The NUJ’s commitment to certain political and moral values is somewhat in contrast to their actual service to their members: often strong on trendy opinions, often weak on protection for journalists, reporters and writers.

The pay and condition of employment for journalists in the mainstream media have fallen considerably since the 1970s. The celebrities are paid big bucks while jobs disappear down the line. Journalists and sub-editors are let go and made redundant without much visible support from the NUJ, which is, in any case, too weak to stand up to the huge changes being wrought by technology, globalisation and the power of mighty corporations.

Arguably, the NUJ, in both Britain and Ireland, is weak because they were too busy focusing on abortion rights or Israel or some other political issue outside of their remit to grasp what was happening in their own industry.

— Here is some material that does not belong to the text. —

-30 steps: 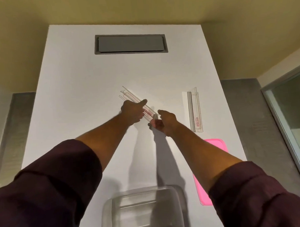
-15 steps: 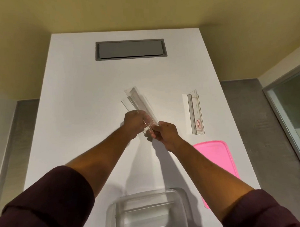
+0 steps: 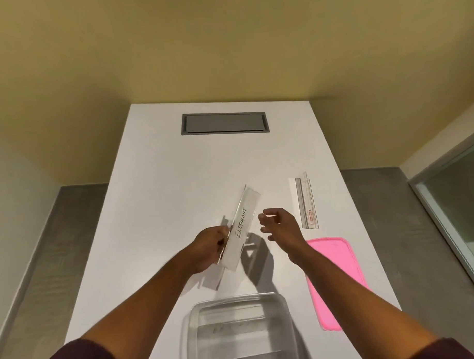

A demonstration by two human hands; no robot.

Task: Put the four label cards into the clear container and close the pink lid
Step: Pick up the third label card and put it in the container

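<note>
My left hand (image 3: 210, 246) grips a clear label card (image 3: 241, 227) with a white insert reading ELEPHANT, held tilted above the white table (image 3: 156, 198). Whether more cards lie behind it in that hand I cannot tell. To the right of the card, my right hand (image 3: 279, 225) hovers with its fingers apart, holding nothing. Another clear label card (image 3: 307, 202) lies flat on the table further right. The clear container (image 3: 237, 332) stands open at the near edge, with a card inside it. The pink lid (image 3: 336, 279) lies flat to its right.
A grey rectangular hatch (image 3: 224, 122) is set into the far end of the table. Grey floor runs along both sides, a yellow wall stands behind, and a glass panel (image 3: 457, 214) stands at the right.
Both hands lifted the card off the table and drew it nearer. The right hand has let go and opened. The card has turned so its written face shows.
</note>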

First things first, as they say in AA. If you take your eye off your primary purpose, you lose it.

 

Leave it to John O'shea (and St Jude)

It was Tuesday of last week, and I was taking a taxi-ride into Dublin city. The cabbie asked me if I objected if he went on listening to “the match” (between Ireland and Germany), and I said, that’s grand. The driver was so thrilled that Ireland was holding its own against the mighty German team, and then, fell into despair as Germany scored. He was so depressed he switched off the radio – he couldn’t bear to listen any more, he said. There would now be a humiliating defeat.

As I alighted from the taxi, I said, “Why don’t you say a prayer to St Jude for the Ireland team?” “You say it,” he replied, too crestfallen. So having suggested the idea, I thought I had better follow through.

I hope the taxi-man was sufficiently comforted later on to learn that St Jude had, to some extent, delivered, and Ireland had equalised in what was considered a brilliant comeback.

 

Vatican synod

Disappointment has been expressed at the outcome of the Vatican synod. But come on! There’ll be another one next year. You must give big topics big time.

And Pope Francis’s continuing theme that the Church should be inclusive to all has had a wide discourse, and helped all of us to reflect on both ideals and realities.